» What to produce
Each record should be reproduced exactly.

*** Opening Dataset records ***

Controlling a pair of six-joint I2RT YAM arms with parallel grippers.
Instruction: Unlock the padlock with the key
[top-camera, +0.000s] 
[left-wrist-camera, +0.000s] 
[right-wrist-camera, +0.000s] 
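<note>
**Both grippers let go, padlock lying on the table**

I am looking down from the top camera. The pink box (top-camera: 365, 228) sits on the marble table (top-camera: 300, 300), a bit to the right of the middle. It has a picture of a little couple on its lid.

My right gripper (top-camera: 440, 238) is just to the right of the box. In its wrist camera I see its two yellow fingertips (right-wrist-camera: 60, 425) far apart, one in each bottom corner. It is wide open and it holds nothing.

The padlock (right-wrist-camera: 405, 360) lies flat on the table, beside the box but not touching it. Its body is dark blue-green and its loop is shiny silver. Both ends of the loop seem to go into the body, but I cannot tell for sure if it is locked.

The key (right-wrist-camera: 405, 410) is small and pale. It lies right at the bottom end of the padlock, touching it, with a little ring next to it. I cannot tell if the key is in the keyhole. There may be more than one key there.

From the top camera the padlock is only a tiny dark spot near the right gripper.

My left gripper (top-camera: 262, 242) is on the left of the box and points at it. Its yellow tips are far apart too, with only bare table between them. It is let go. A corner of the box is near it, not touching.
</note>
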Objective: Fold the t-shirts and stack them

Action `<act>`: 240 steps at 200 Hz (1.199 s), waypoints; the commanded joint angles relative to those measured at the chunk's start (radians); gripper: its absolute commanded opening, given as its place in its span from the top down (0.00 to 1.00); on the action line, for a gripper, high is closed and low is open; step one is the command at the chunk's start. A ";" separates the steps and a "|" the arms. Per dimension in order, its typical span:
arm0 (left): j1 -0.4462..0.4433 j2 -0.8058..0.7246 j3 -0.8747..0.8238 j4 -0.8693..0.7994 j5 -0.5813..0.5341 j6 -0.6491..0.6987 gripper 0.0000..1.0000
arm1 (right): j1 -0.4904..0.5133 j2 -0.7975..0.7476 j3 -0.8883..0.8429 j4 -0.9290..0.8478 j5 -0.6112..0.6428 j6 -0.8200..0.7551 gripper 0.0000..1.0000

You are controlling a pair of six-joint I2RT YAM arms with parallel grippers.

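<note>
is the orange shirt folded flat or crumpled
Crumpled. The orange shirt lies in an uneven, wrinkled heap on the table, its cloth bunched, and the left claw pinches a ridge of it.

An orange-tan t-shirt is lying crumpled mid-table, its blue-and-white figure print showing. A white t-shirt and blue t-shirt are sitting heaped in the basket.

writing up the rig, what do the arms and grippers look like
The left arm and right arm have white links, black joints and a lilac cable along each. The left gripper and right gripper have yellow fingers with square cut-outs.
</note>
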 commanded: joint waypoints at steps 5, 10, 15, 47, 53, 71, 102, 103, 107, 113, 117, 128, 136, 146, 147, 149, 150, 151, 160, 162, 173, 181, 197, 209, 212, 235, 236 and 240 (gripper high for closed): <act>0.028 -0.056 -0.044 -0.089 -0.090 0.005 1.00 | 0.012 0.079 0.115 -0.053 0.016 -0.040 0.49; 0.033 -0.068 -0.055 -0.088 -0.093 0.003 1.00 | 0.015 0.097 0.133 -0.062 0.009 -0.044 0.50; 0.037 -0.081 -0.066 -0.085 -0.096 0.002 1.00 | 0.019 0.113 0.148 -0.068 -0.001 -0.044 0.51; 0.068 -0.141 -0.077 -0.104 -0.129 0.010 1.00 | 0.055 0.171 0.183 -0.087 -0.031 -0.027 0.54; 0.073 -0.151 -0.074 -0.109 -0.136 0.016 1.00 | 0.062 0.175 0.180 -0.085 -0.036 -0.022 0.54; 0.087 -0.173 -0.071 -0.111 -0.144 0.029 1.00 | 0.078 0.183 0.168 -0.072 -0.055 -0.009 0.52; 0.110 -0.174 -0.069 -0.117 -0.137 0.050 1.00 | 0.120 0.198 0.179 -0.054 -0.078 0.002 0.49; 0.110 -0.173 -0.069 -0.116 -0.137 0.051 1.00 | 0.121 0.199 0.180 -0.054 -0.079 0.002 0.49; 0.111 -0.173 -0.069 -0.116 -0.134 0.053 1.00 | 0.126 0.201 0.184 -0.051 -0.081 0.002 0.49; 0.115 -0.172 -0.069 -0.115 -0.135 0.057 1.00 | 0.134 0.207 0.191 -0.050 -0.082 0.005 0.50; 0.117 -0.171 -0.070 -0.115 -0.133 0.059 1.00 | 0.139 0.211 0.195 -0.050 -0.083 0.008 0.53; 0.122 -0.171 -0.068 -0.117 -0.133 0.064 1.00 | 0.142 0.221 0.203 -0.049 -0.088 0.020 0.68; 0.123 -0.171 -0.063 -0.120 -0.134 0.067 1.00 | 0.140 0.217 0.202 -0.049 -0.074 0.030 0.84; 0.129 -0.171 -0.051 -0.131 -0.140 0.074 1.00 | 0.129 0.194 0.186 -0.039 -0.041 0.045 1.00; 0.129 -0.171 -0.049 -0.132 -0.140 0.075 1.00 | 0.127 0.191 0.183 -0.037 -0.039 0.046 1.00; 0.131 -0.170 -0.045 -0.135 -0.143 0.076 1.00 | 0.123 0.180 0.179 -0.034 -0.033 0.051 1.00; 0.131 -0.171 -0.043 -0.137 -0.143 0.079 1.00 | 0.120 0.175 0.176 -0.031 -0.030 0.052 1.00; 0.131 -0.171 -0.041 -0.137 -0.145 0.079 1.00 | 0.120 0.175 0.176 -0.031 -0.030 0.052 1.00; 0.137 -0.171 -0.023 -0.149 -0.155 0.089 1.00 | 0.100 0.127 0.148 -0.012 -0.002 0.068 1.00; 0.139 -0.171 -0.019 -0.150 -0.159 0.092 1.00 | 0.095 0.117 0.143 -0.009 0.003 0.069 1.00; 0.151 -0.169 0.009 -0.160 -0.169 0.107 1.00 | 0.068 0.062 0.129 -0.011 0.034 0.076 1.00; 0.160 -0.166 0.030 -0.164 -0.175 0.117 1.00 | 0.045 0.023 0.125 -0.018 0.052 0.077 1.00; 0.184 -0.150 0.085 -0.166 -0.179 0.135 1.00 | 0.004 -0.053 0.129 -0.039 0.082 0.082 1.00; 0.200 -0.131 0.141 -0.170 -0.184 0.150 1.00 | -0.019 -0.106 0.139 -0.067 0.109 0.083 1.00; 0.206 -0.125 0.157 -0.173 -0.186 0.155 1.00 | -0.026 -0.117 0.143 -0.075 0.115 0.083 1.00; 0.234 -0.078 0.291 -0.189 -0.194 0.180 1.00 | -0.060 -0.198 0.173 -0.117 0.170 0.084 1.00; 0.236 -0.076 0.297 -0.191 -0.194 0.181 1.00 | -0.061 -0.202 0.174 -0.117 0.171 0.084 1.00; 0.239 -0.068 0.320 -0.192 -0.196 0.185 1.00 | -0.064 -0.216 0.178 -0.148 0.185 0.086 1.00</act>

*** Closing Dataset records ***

» Solution
Controlling a pair of six-joint I2RT YAM arms with parallel grippers.
Instruction: Unlock the padlock with the key
[top-camera, +0.000s] 
[left-wrist-camera, +0.000s] 
[right-wrist-camera, +0.000s] 
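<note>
**Both grippers let go, padlock lying on the table**

I am looking down from the top camera. The pink box (top-camera: 365, 228) sits on the marble table (top-camera: 300, 300), a bit to the right of the middle. It has a picture of a little couple on its lid.

My right gripper (top-camera: 440, 238) is just to the right of the box. In its wrist camera I see its two yellow fingertips (right-wrist-camera: 60, 425) far apart, one in each bottom corner. It is wide open and it holds nothing.

The padlock (right-wrist-camera: 405, 360) lies flat on the table, beside the box but not touching it. Its body is dark blue-green and its loop is shiny silver. Both ends of the loop seem to go into the body, but I cannot tell for sure if it is locked.

The key (right-wrist-camera: 405, 410) is small and pale. It lies right at the bottom end of the padlock, touching it, with a little ring next to it. I cannot tell if the key is in the keyhole. There may be more than one key there.

From the top camera the padlock is only a tiny dark spot near the right gripper.

My left gripper (top-camera: 262, 242) is on the left of the box and points at it. Its yellow tips are far apart too, with only bare table between them. It is let go. A corner of the box is near it, not touching.
</note>
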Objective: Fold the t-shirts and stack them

Action `<act>`: 240 steps at 200 Hz (1.199 s), waypoints; the commanded joint angles relative to those measured at the chunk's start (radians); gripper: its absolute commanded opening, given as its place in its span from the top down (0.00 to 1.00); on the action line, for a gripper, high is closed and low is open; step one is the command at the chunk's start. A ";" separates the steps and a "|" the arms. Per dimension in order, its typical span:
arm0 (left): j1 -0.4462..0.4433 j2 -0.8058..0.7246 j3 -0.8747..0.8238 j4 -0.8693..0.7994 j5 -0.5813..0.5341 j6 -0.6491..0.6987 gripper 0.0000..1.0000
arm1 (right): j1 -0.4904..0.5133 j2 -0.7975..0.7476 j3 -0.8883..0.8429 j4 -0.9290..0.8478 j5 -0.6112..0.6428 j6 -0.8200..0.7551 gripper 0.0000..1.0000

You are controlling a pair of six-joint I2RT YAM arms with parallel grippers.

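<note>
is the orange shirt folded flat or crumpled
Crumpled. The orange shirt lies in an uneven, wrinkled heap on the table, its cloth bunched, and the left claw pinches a ridge of it.

An orange-tan t-shirt is lying crumpled mid-table, its blue-and-white figure print showing. A white t-shirt and blue t-shirt are sitting heaped in the basket.

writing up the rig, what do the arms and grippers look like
The left arm and right arm have white links, black joints and a lilac cable along each. The left gripper and right gripper have yellow fingers with square cut-outs.
</note>
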 commanded: joint waypoints at steps 5, 10, 15, 47, 53, 71, 102, 103, 107, 113, 117, 128, 136, 146, 147, 149, 150, 151, 160, 162, 173, 181, 197, 209, 212, 235, 236 and 240 (gripper high for closed): <act>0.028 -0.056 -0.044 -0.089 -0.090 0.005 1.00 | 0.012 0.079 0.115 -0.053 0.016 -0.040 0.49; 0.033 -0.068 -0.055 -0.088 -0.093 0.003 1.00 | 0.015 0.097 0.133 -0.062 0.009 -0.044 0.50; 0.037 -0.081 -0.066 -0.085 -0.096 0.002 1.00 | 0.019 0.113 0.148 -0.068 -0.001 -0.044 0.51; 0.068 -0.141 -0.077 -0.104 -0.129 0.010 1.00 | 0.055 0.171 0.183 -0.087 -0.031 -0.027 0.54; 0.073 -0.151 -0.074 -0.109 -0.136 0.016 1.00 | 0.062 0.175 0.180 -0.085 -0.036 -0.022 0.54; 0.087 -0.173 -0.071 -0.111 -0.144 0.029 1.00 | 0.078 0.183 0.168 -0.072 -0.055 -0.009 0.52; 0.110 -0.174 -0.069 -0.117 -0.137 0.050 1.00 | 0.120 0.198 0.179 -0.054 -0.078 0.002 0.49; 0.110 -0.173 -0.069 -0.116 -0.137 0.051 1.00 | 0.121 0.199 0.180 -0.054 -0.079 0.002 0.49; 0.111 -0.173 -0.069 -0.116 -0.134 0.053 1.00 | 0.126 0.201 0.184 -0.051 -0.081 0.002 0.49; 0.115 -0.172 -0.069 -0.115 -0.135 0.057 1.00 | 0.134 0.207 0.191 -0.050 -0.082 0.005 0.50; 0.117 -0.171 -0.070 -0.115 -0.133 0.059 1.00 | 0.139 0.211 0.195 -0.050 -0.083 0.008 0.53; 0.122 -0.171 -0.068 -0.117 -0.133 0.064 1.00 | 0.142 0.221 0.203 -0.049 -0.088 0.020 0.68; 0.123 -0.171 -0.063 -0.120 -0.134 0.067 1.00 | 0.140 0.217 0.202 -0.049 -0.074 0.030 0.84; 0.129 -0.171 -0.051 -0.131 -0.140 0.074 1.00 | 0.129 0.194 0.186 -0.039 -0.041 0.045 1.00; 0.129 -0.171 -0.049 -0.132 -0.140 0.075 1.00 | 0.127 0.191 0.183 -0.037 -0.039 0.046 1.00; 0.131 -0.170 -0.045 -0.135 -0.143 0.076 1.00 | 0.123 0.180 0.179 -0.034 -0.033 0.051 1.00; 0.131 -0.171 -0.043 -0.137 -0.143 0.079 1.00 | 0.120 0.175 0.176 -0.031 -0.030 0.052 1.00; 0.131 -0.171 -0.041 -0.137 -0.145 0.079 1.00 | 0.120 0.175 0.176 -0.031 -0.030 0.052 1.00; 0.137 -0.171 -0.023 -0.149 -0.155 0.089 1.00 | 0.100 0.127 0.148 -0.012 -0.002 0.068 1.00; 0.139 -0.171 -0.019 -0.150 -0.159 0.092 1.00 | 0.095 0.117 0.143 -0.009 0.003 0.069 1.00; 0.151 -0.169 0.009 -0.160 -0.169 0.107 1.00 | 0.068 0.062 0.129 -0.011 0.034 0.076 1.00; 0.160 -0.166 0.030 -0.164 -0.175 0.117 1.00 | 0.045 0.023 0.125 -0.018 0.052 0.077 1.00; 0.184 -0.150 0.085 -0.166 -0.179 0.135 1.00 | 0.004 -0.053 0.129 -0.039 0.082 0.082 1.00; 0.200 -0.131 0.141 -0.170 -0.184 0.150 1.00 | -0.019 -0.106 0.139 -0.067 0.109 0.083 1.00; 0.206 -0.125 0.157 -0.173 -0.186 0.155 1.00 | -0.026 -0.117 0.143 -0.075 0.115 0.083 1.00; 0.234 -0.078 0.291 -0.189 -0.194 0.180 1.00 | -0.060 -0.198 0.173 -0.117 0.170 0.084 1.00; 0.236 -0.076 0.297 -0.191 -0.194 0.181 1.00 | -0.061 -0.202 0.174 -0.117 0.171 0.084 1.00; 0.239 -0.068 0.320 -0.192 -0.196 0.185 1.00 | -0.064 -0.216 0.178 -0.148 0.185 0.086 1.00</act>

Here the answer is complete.